Hello, Revolutionaries! This is our video for Week 12, Day 2. Our subject is Putin’s Political Revolution, and we have no kitty teaching assistant today. I apologize for posting this video so late. I’ve had a ton of meetings this week! Hopefully you’ve been using the time to work on your papers. You should feel free to respond to this video at your own pace.
We have just a couple of quick announcements. Your three-page rough drafts of your final papers were due on Friday, April 24 on Sakai. As of the time of recording on Saturday, only four people have submitted those. If you didn’t get yours in yet, I’m not going to penalize you, but please do submit it as soon as possible! The sooner you get it in, h sooner I can turn it back around to you with written comments. If you have any questions, please email me.

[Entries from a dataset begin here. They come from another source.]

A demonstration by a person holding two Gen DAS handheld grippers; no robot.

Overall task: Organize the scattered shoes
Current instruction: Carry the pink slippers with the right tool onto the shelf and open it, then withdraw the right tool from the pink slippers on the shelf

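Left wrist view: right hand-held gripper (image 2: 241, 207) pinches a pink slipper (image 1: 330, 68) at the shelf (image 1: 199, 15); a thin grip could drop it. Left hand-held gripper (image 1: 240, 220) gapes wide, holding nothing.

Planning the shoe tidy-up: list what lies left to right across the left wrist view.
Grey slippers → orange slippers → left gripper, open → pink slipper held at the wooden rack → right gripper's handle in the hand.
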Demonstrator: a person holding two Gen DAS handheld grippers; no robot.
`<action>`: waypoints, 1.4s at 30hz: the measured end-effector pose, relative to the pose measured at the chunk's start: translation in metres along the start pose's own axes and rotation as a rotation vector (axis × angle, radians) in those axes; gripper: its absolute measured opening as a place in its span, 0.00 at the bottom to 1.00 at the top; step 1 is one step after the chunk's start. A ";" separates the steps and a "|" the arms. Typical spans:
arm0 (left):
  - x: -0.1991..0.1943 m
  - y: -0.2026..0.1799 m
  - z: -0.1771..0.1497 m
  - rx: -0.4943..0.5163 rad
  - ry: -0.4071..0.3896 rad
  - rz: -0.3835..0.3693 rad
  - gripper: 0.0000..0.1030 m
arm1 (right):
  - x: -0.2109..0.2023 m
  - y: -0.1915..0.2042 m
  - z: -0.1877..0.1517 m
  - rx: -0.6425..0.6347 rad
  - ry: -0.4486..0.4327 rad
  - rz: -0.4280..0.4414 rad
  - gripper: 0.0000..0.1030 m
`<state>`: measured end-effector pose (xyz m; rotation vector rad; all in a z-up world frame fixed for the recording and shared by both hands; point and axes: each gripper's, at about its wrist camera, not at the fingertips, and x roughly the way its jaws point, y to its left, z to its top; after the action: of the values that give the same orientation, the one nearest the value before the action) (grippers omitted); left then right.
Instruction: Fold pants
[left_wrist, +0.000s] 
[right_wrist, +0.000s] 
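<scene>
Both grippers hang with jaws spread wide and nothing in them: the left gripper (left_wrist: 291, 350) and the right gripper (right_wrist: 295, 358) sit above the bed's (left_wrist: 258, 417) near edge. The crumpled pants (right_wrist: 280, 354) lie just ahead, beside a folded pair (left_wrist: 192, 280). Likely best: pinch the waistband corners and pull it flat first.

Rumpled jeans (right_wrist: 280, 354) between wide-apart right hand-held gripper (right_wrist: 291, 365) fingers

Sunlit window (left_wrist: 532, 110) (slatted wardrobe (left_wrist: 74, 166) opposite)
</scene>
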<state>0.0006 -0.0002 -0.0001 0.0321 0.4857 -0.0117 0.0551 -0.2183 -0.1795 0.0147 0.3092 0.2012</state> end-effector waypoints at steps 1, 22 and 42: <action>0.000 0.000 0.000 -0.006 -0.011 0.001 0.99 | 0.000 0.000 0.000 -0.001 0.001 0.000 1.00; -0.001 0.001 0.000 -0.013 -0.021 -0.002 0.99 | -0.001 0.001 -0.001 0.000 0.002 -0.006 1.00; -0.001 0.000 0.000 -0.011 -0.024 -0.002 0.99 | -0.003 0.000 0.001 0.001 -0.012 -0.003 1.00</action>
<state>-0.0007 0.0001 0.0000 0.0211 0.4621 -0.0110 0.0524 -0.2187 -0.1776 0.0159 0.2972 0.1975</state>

And keep in mind that if any anytime between now and May 10 you have any questions or want to meet with me or send me another rough draft, I will be happy to do that. Just email and let me know.
Looking ahead, we have just two more days of content after this one: Putin’s Social Revolution and Putin’s Cultural Revolution. Week 13, Day 1 is our last day with a substantial reading assignment. If you find yourself pressed for time, please focus on the excerpts from Ann Garrels’ Putin Country. The final day of class we are scheduled to discuss the Revolutions Timeline. I think what I’d like to do is make that a real-time day of class. If you’re able, please sign on to Teams at 2:20 on May 4. I’ll send you all an invitation so we can hang out and talk about the Timeline and consider our big takeaways from this semester. See you then!
Today we’re launching our mini-unit on Putin’s Russia. When we left off last time, Yeltsin was in charge, the ruble had crashed, and things were looking grim. One of Yeltsin’s major blunders was the First Chechen War, in which Chechnya tried to gain its independence and Russia fought back in an ineffective but very bloody way. This war “ended” (or at least paused) with a ceasefire in 1996. Something important to note is that this was a nationalist war. Chechens were fighting for independence on the same basis that, say, Latvians would have if their secession declaration had not been accepted by Gorbachev. After the ceasefire, Russia did not commit resources to rebuilding. And that created an opportunity for Islamist militants from elsewhere to show up and start winning recruits. Consequently, when the Second Chechen War began in the fall of 1999, it took on the character of a “holy war,” and that allowed Putin to frame Russia as a partner in the “war on terror.” Officially, the Second Chechen War ended in 2000, but there’s a sense in which it is still going on, through low level guerilla warfare and terrorist attacks. It’s worth considering these events within the framework of Imperial Russia’s long war to conquer the Caucasus in the first place, which we encountered through Pushkin and Tolstoy this semester.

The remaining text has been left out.